(Items listed in a dataset)

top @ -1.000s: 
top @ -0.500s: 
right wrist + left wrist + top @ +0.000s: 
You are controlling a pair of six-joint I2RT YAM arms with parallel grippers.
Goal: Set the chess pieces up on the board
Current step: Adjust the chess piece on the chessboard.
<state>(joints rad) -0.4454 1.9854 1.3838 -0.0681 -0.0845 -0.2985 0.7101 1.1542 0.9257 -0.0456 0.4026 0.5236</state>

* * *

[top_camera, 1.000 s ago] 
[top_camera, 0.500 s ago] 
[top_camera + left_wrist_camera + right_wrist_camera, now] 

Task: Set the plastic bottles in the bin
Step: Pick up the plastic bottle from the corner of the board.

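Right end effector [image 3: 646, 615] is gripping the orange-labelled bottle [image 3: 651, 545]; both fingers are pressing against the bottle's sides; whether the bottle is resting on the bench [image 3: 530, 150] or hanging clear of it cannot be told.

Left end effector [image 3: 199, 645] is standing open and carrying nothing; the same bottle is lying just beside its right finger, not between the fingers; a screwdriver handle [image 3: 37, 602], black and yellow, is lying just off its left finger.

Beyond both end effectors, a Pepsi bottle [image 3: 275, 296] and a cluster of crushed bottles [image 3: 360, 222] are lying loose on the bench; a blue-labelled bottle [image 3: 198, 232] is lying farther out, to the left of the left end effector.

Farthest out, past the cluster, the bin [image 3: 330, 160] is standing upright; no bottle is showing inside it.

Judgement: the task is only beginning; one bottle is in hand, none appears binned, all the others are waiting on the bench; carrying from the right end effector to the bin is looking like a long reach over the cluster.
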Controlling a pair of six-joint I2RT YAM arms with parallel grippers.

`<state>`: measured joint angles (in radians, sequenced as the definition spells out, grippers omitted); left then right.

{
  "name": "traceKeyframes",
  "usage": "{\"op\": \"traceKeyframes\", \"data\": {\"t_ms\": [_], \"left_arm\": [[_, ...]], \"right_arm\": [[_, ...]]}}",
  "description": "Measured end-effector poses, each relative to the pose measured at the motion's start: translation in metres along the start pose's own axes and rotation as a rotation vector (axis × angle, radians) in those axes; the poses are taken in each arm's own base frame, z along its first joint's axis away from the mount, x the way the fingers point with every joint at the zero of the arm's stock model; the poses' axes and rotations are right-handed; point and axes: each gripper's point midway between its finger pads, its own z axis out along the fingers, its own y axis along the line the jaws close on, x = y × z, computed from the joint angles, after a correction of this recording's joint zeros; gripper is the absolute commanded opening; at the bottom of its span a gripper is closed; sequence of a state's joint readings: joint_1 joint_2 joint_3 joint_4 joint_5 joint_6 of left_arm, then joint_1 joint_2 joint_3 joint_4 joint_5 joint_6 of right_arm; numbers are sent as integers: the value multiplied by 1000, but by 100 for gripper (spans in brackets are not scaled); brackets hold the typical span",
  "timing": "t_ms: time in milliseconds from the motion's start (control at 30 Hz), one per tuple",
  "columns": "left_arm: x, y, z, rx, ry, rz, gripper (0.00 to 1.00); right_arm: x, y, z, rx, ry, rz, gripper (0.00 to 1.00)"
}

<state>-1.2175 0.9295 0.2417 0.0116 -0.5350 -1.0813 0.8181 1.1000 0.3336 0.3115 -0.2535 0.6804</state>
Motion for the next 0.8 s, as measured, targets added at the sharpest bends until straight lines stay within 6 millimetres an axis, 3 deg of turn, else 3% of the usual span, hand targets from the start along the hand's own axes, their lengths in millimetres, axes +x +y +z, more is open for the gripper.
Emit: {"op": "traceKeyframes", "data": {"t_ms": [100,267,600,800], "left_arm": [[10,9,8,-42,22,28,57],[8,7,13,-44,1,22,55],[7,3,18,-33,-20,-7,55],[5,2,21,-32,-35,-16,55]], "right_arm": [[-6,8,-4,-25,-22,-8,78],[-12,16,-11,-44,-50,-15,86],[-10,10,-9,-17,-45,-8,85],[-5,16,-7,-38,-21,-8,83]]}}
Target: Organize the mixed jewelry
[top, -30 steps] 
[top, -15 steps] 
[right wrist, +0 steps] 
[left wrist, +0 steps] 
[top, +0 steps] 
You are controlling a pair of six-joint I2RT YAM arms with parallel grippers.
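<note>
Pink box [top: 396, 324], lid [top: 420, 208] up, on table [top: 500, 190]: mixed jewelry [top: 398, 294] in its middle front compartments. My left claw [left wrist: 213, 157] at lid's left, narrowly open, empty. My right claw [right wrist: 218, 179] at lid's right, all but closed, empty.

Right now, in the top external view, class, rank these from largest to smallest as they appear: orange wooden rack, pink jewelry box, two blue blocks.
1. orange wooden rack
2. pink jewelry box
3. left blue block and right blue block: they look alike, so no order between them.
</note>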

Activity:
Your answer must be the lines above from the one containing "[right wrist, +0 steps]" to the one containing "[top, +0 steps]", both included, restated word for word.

Result for this exercise:
[right wrist, +0 steps] 
[left wrist, +0 steps] 
[top, +0 steps] 

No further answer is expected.